Lift-the-Flap Books.  I love a good novel, but you'd never be able to tell that based on the reading material currently taking up real estate on my bedside table.  There is no classic literature waiting to be finished, just several tomes of Where's Spot, and a cheap paperback that I started sometime before I gave birth.  In 2013.

The piles of clothes.  In theory it seems very easy to throw dirty clothes into the hamper at the end of the night, but in practice, not so much.  When you're so exhausted that you can barely keep your eyes open at the end of the day, the walk from the bed to the hamper seems longer than a jaunt across the Golden Gate Bridge.  There is also, inevitably, a pile of clean clothing on the chair that you really did plan to use as a meditation area back in the days before you had children and began to fall asleep while attempting to "follow your breath".

Empty glasses.  The reason there are never any clean glasses in the kitchen is because the entirety of your glassware is dirty and taking up space on every available surface of your bedroom.  Science experiments are happening in some of these glasses, and you always intend to take them to the kitchen the next time you head that way, but you never have any hands available because you are always carrying a child (or two), four stuffed animals, and six toys.

Rogue LEGOs.  How do they find their way into your bedroom??? This is the age-old question that all parents face, particularly in the middle of the night, when you step on a very sharp pirate-shaped LEGO while running to rescue a child from a night terror or the stomach flu.

Chargers.  In a misguided effort to keep your children from running off with the cords for all of your devices, you have ended up with a giant tangle of headsets and cords and possibly a yoyo.  You have no idea which charger goes with which device, and you will never have the time to untangle all of the cords, so you may as well just resign yourself to having to charge your phone/computer/Kindle/iPad in your car.
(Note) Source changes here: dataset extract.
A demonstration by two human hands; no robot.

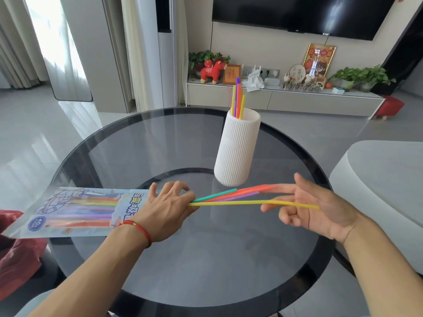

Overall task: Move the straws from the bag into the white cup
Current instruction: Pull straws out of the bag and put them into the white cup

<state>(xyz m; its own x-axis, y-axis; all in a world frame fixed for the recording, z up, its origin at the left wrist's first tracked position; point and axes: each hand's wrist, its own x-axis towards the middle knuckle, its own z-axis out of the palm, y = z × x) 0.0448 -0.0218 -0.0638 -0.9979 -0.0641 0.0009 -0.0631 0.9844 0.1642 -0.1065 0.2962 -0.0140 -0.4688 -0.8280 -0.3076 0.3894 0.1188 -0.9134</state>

Paperwork.  You always have good intentions of having important discussions with your spouse after your kids go to bed.  To this end, you bring school paperwork, tax forms, or bank statements into your bedroom, but you're so exhausted at the end of the day the only thing you have the energy to discuss with your spouse is whether to watch Hulu or Netflix.  That important paperwork will be lost and forgotten until such a time when you are late and desperately need the signed paperwork which will be nowhere to be found. 

Crap.  I haven't nursed a child for over a year, but for some reason I still have a jar of nipple cream on my bedside table that's missing a top and is covered in dust.  I also have an expired bottle of Colic Calm, a Swaddle Me wrap, and teething toy.  Just a quick reminder that my youngest child is almost two, is large enough to wear the swaddle as a diaper, and has all of her teeth.  I should have the energy to throw this crap away sometime in the next decade. 

Now if you'll excuse me, I need to go unearth my laptop from underneath that pile of clothing so can head over to Pinterest and pin 400 images of perfect, beautiful, no-crap-in-sight bedrooms that I have no hope of every achieving.